Oleh karena itu, pejabat publik harus memastikan bahwa narasi mereka
mencerminkan penghormatan terhadap semua kelompok masyarakat.
3)
Etika Kebajikan
Dalam perspektif
etika kebajikan, fokusnya adalah pada karakter dan niat moral dari individu
yang bertindak.⁵ Penggunaan istilah "rakyat jelata"
dianggap etis jika mencerminkan kebajikan seperti empati, keadilan, dan
tanggung jawab. Sebaliknya, jika istilah ini digunakan untuk memperkuat
stereotip negatif atau mempertahankan kekuasaan, maka tindakan tersebut tidak
sejalan dengan etika kebajikan.⁶
3.2.
Pengaruh Narasi Publik
1)
Dampak terhadap Persepsi Masyarakat
Narasi yang
digunakan pejabat publik dapat memengaruhi cara masyarakat memandang diri
mereka sendiri dan kelompok lain. Jika istilah "rakyat jelata"

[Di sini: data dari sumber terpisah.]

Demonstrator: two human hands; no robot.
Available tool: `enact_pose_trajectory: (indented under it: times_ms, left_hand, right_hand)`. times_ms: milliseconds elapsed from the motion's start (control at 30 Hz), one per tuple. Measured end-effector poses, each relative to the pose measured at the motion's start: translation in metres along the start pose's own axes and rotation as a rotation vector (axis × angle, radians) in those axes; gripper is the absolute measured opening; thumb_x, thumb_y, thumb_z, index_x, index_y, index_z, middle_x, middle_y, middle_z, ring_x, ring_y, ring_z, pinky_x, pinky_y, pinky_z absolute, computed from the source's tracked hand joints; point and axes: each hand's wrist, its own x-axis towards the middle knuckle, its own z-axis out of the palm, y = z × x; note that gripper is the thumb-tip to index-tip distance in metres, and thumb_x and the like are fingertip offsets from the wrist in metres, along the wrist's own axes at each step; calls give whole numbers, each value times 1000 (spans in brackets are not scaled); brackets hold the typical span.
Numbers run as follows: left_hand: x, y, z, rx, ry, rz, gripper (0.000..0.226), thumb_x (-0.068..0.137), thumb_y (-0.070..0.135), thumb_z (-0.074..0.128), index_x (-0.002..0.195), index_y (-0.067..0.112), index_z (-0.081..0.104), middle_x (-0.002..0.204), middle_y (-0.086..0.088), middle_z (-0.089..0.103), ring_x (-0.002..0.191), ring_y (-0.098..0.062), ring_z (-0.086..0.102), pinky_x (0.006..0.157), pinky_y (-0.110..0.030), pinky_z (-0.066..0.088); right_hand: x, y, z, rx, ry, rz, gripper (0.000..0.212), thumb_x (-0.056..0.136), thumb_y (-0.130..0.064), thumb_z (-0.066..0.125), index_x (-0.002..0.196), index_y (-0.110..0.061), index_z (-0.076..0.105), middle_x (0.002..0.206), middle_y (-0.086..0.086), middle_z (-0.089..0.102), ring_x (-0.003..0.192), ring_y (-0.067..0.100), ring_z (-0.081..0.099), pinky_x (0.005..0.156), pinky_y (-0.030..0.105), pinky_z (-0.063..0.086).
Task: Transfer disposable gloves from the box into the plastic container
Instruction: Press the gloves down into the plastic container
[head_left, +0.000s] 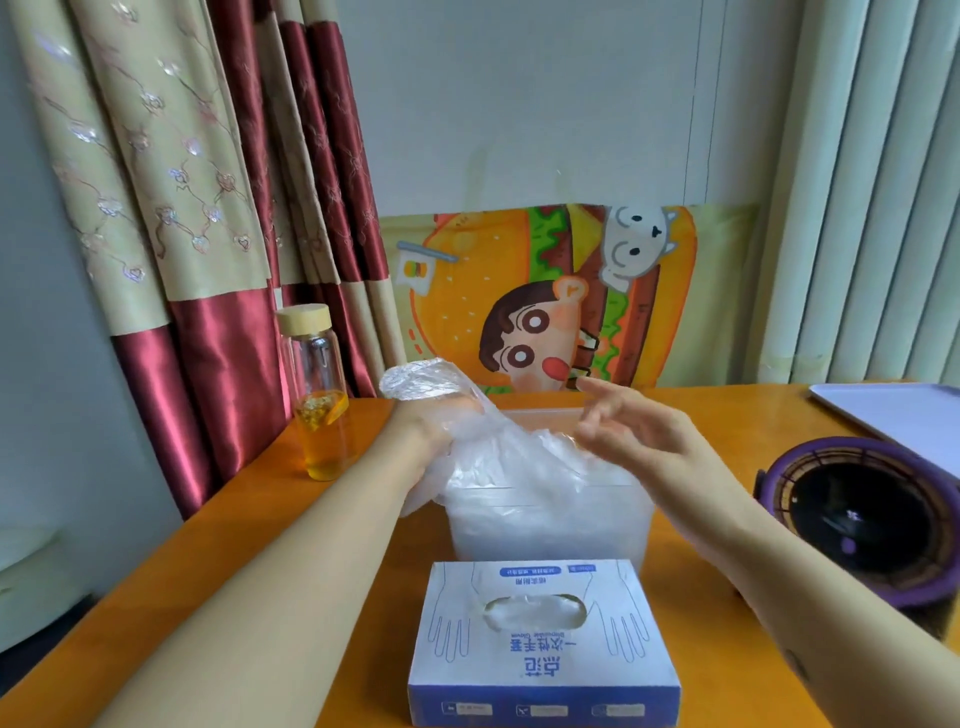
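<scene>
A bunch of clear disposable gloves (498, 457) is draped over the left rim of the plastic container (545, 530), mid-table (363, 545). The left hand (431, 423) is veiled by them and its grip cannot be told. The right hand (639, 431) is held above the container, fingers apart. The glove box (540, 644) is set at the near edge.

Thin film, frosted plastic and printed card on a smooth tabletop.

The disposable gloves (498, 457) are clear, crinkled plastic film with a faint sheen. The plastic container (550, 530) is translucent, cloudy and smooth-walled. The glove box (540, 649) is matt printed cardboard. The table (311, 545) has a smooth orange top with a soft sheen. The bottle (317, 395) is clear glass under a pale wood-look lid (304, 314). The curtain (208, 364) mixes glossy red satin with matt embroidered beige cloth.
</scene>
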Motion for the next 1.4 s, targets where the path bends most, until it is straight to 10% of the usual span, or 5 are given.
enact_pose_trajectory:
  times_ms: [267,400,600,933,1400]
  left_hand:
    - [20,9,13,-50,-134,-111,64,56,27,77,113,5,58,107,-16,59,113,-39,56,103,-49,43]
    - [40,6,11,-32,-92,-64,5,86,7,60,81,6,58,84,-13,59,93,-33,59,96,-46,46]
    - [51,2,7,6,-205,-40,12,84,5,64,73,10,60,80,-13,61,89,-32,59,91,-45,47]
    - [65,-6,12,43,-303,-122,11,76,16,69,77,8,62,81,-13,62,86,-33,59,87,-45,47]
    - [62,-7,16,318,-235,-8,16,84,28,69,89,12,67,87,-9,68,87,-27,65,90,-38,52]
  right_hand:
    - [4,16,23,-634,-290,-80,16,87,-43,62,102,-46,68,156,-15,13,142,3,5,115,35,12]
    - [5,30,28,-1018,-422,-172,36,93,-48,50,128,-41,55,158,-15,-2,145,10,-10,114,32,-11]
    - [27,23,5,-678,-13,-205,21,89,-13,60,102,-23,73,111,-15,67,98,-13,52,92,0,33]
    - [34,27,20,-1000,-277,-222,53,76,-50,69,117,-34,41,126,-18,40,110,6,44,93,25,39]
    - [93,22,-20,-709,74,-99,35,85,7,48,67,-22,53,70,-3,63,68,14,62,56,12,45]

digunakan secara konstruktif, seperti untuk memperjuangkan hak-hak mereka,
istilah ini dapat meningkatkan rasa percaya diri dan solidaritas sosial.⁷ Namun,
jika istilah ini digunakan untuk mengukuhkan hierarki sosial, hal tersebut
dapat memperkuat stigma dan memunculkan perasaan terpinggirkan.⁸
2)
Potensi Polaritas Sosial
Retorika pejabat
yang tidak sensitif terhadap makna dan dampak istilah ini dapat memperdalam
polarisasi sosial. Dalam konteks populisme, istilah "rakyat jelata"
sering kali digunakan untuk menciptakan dikotomi antara "rakyat"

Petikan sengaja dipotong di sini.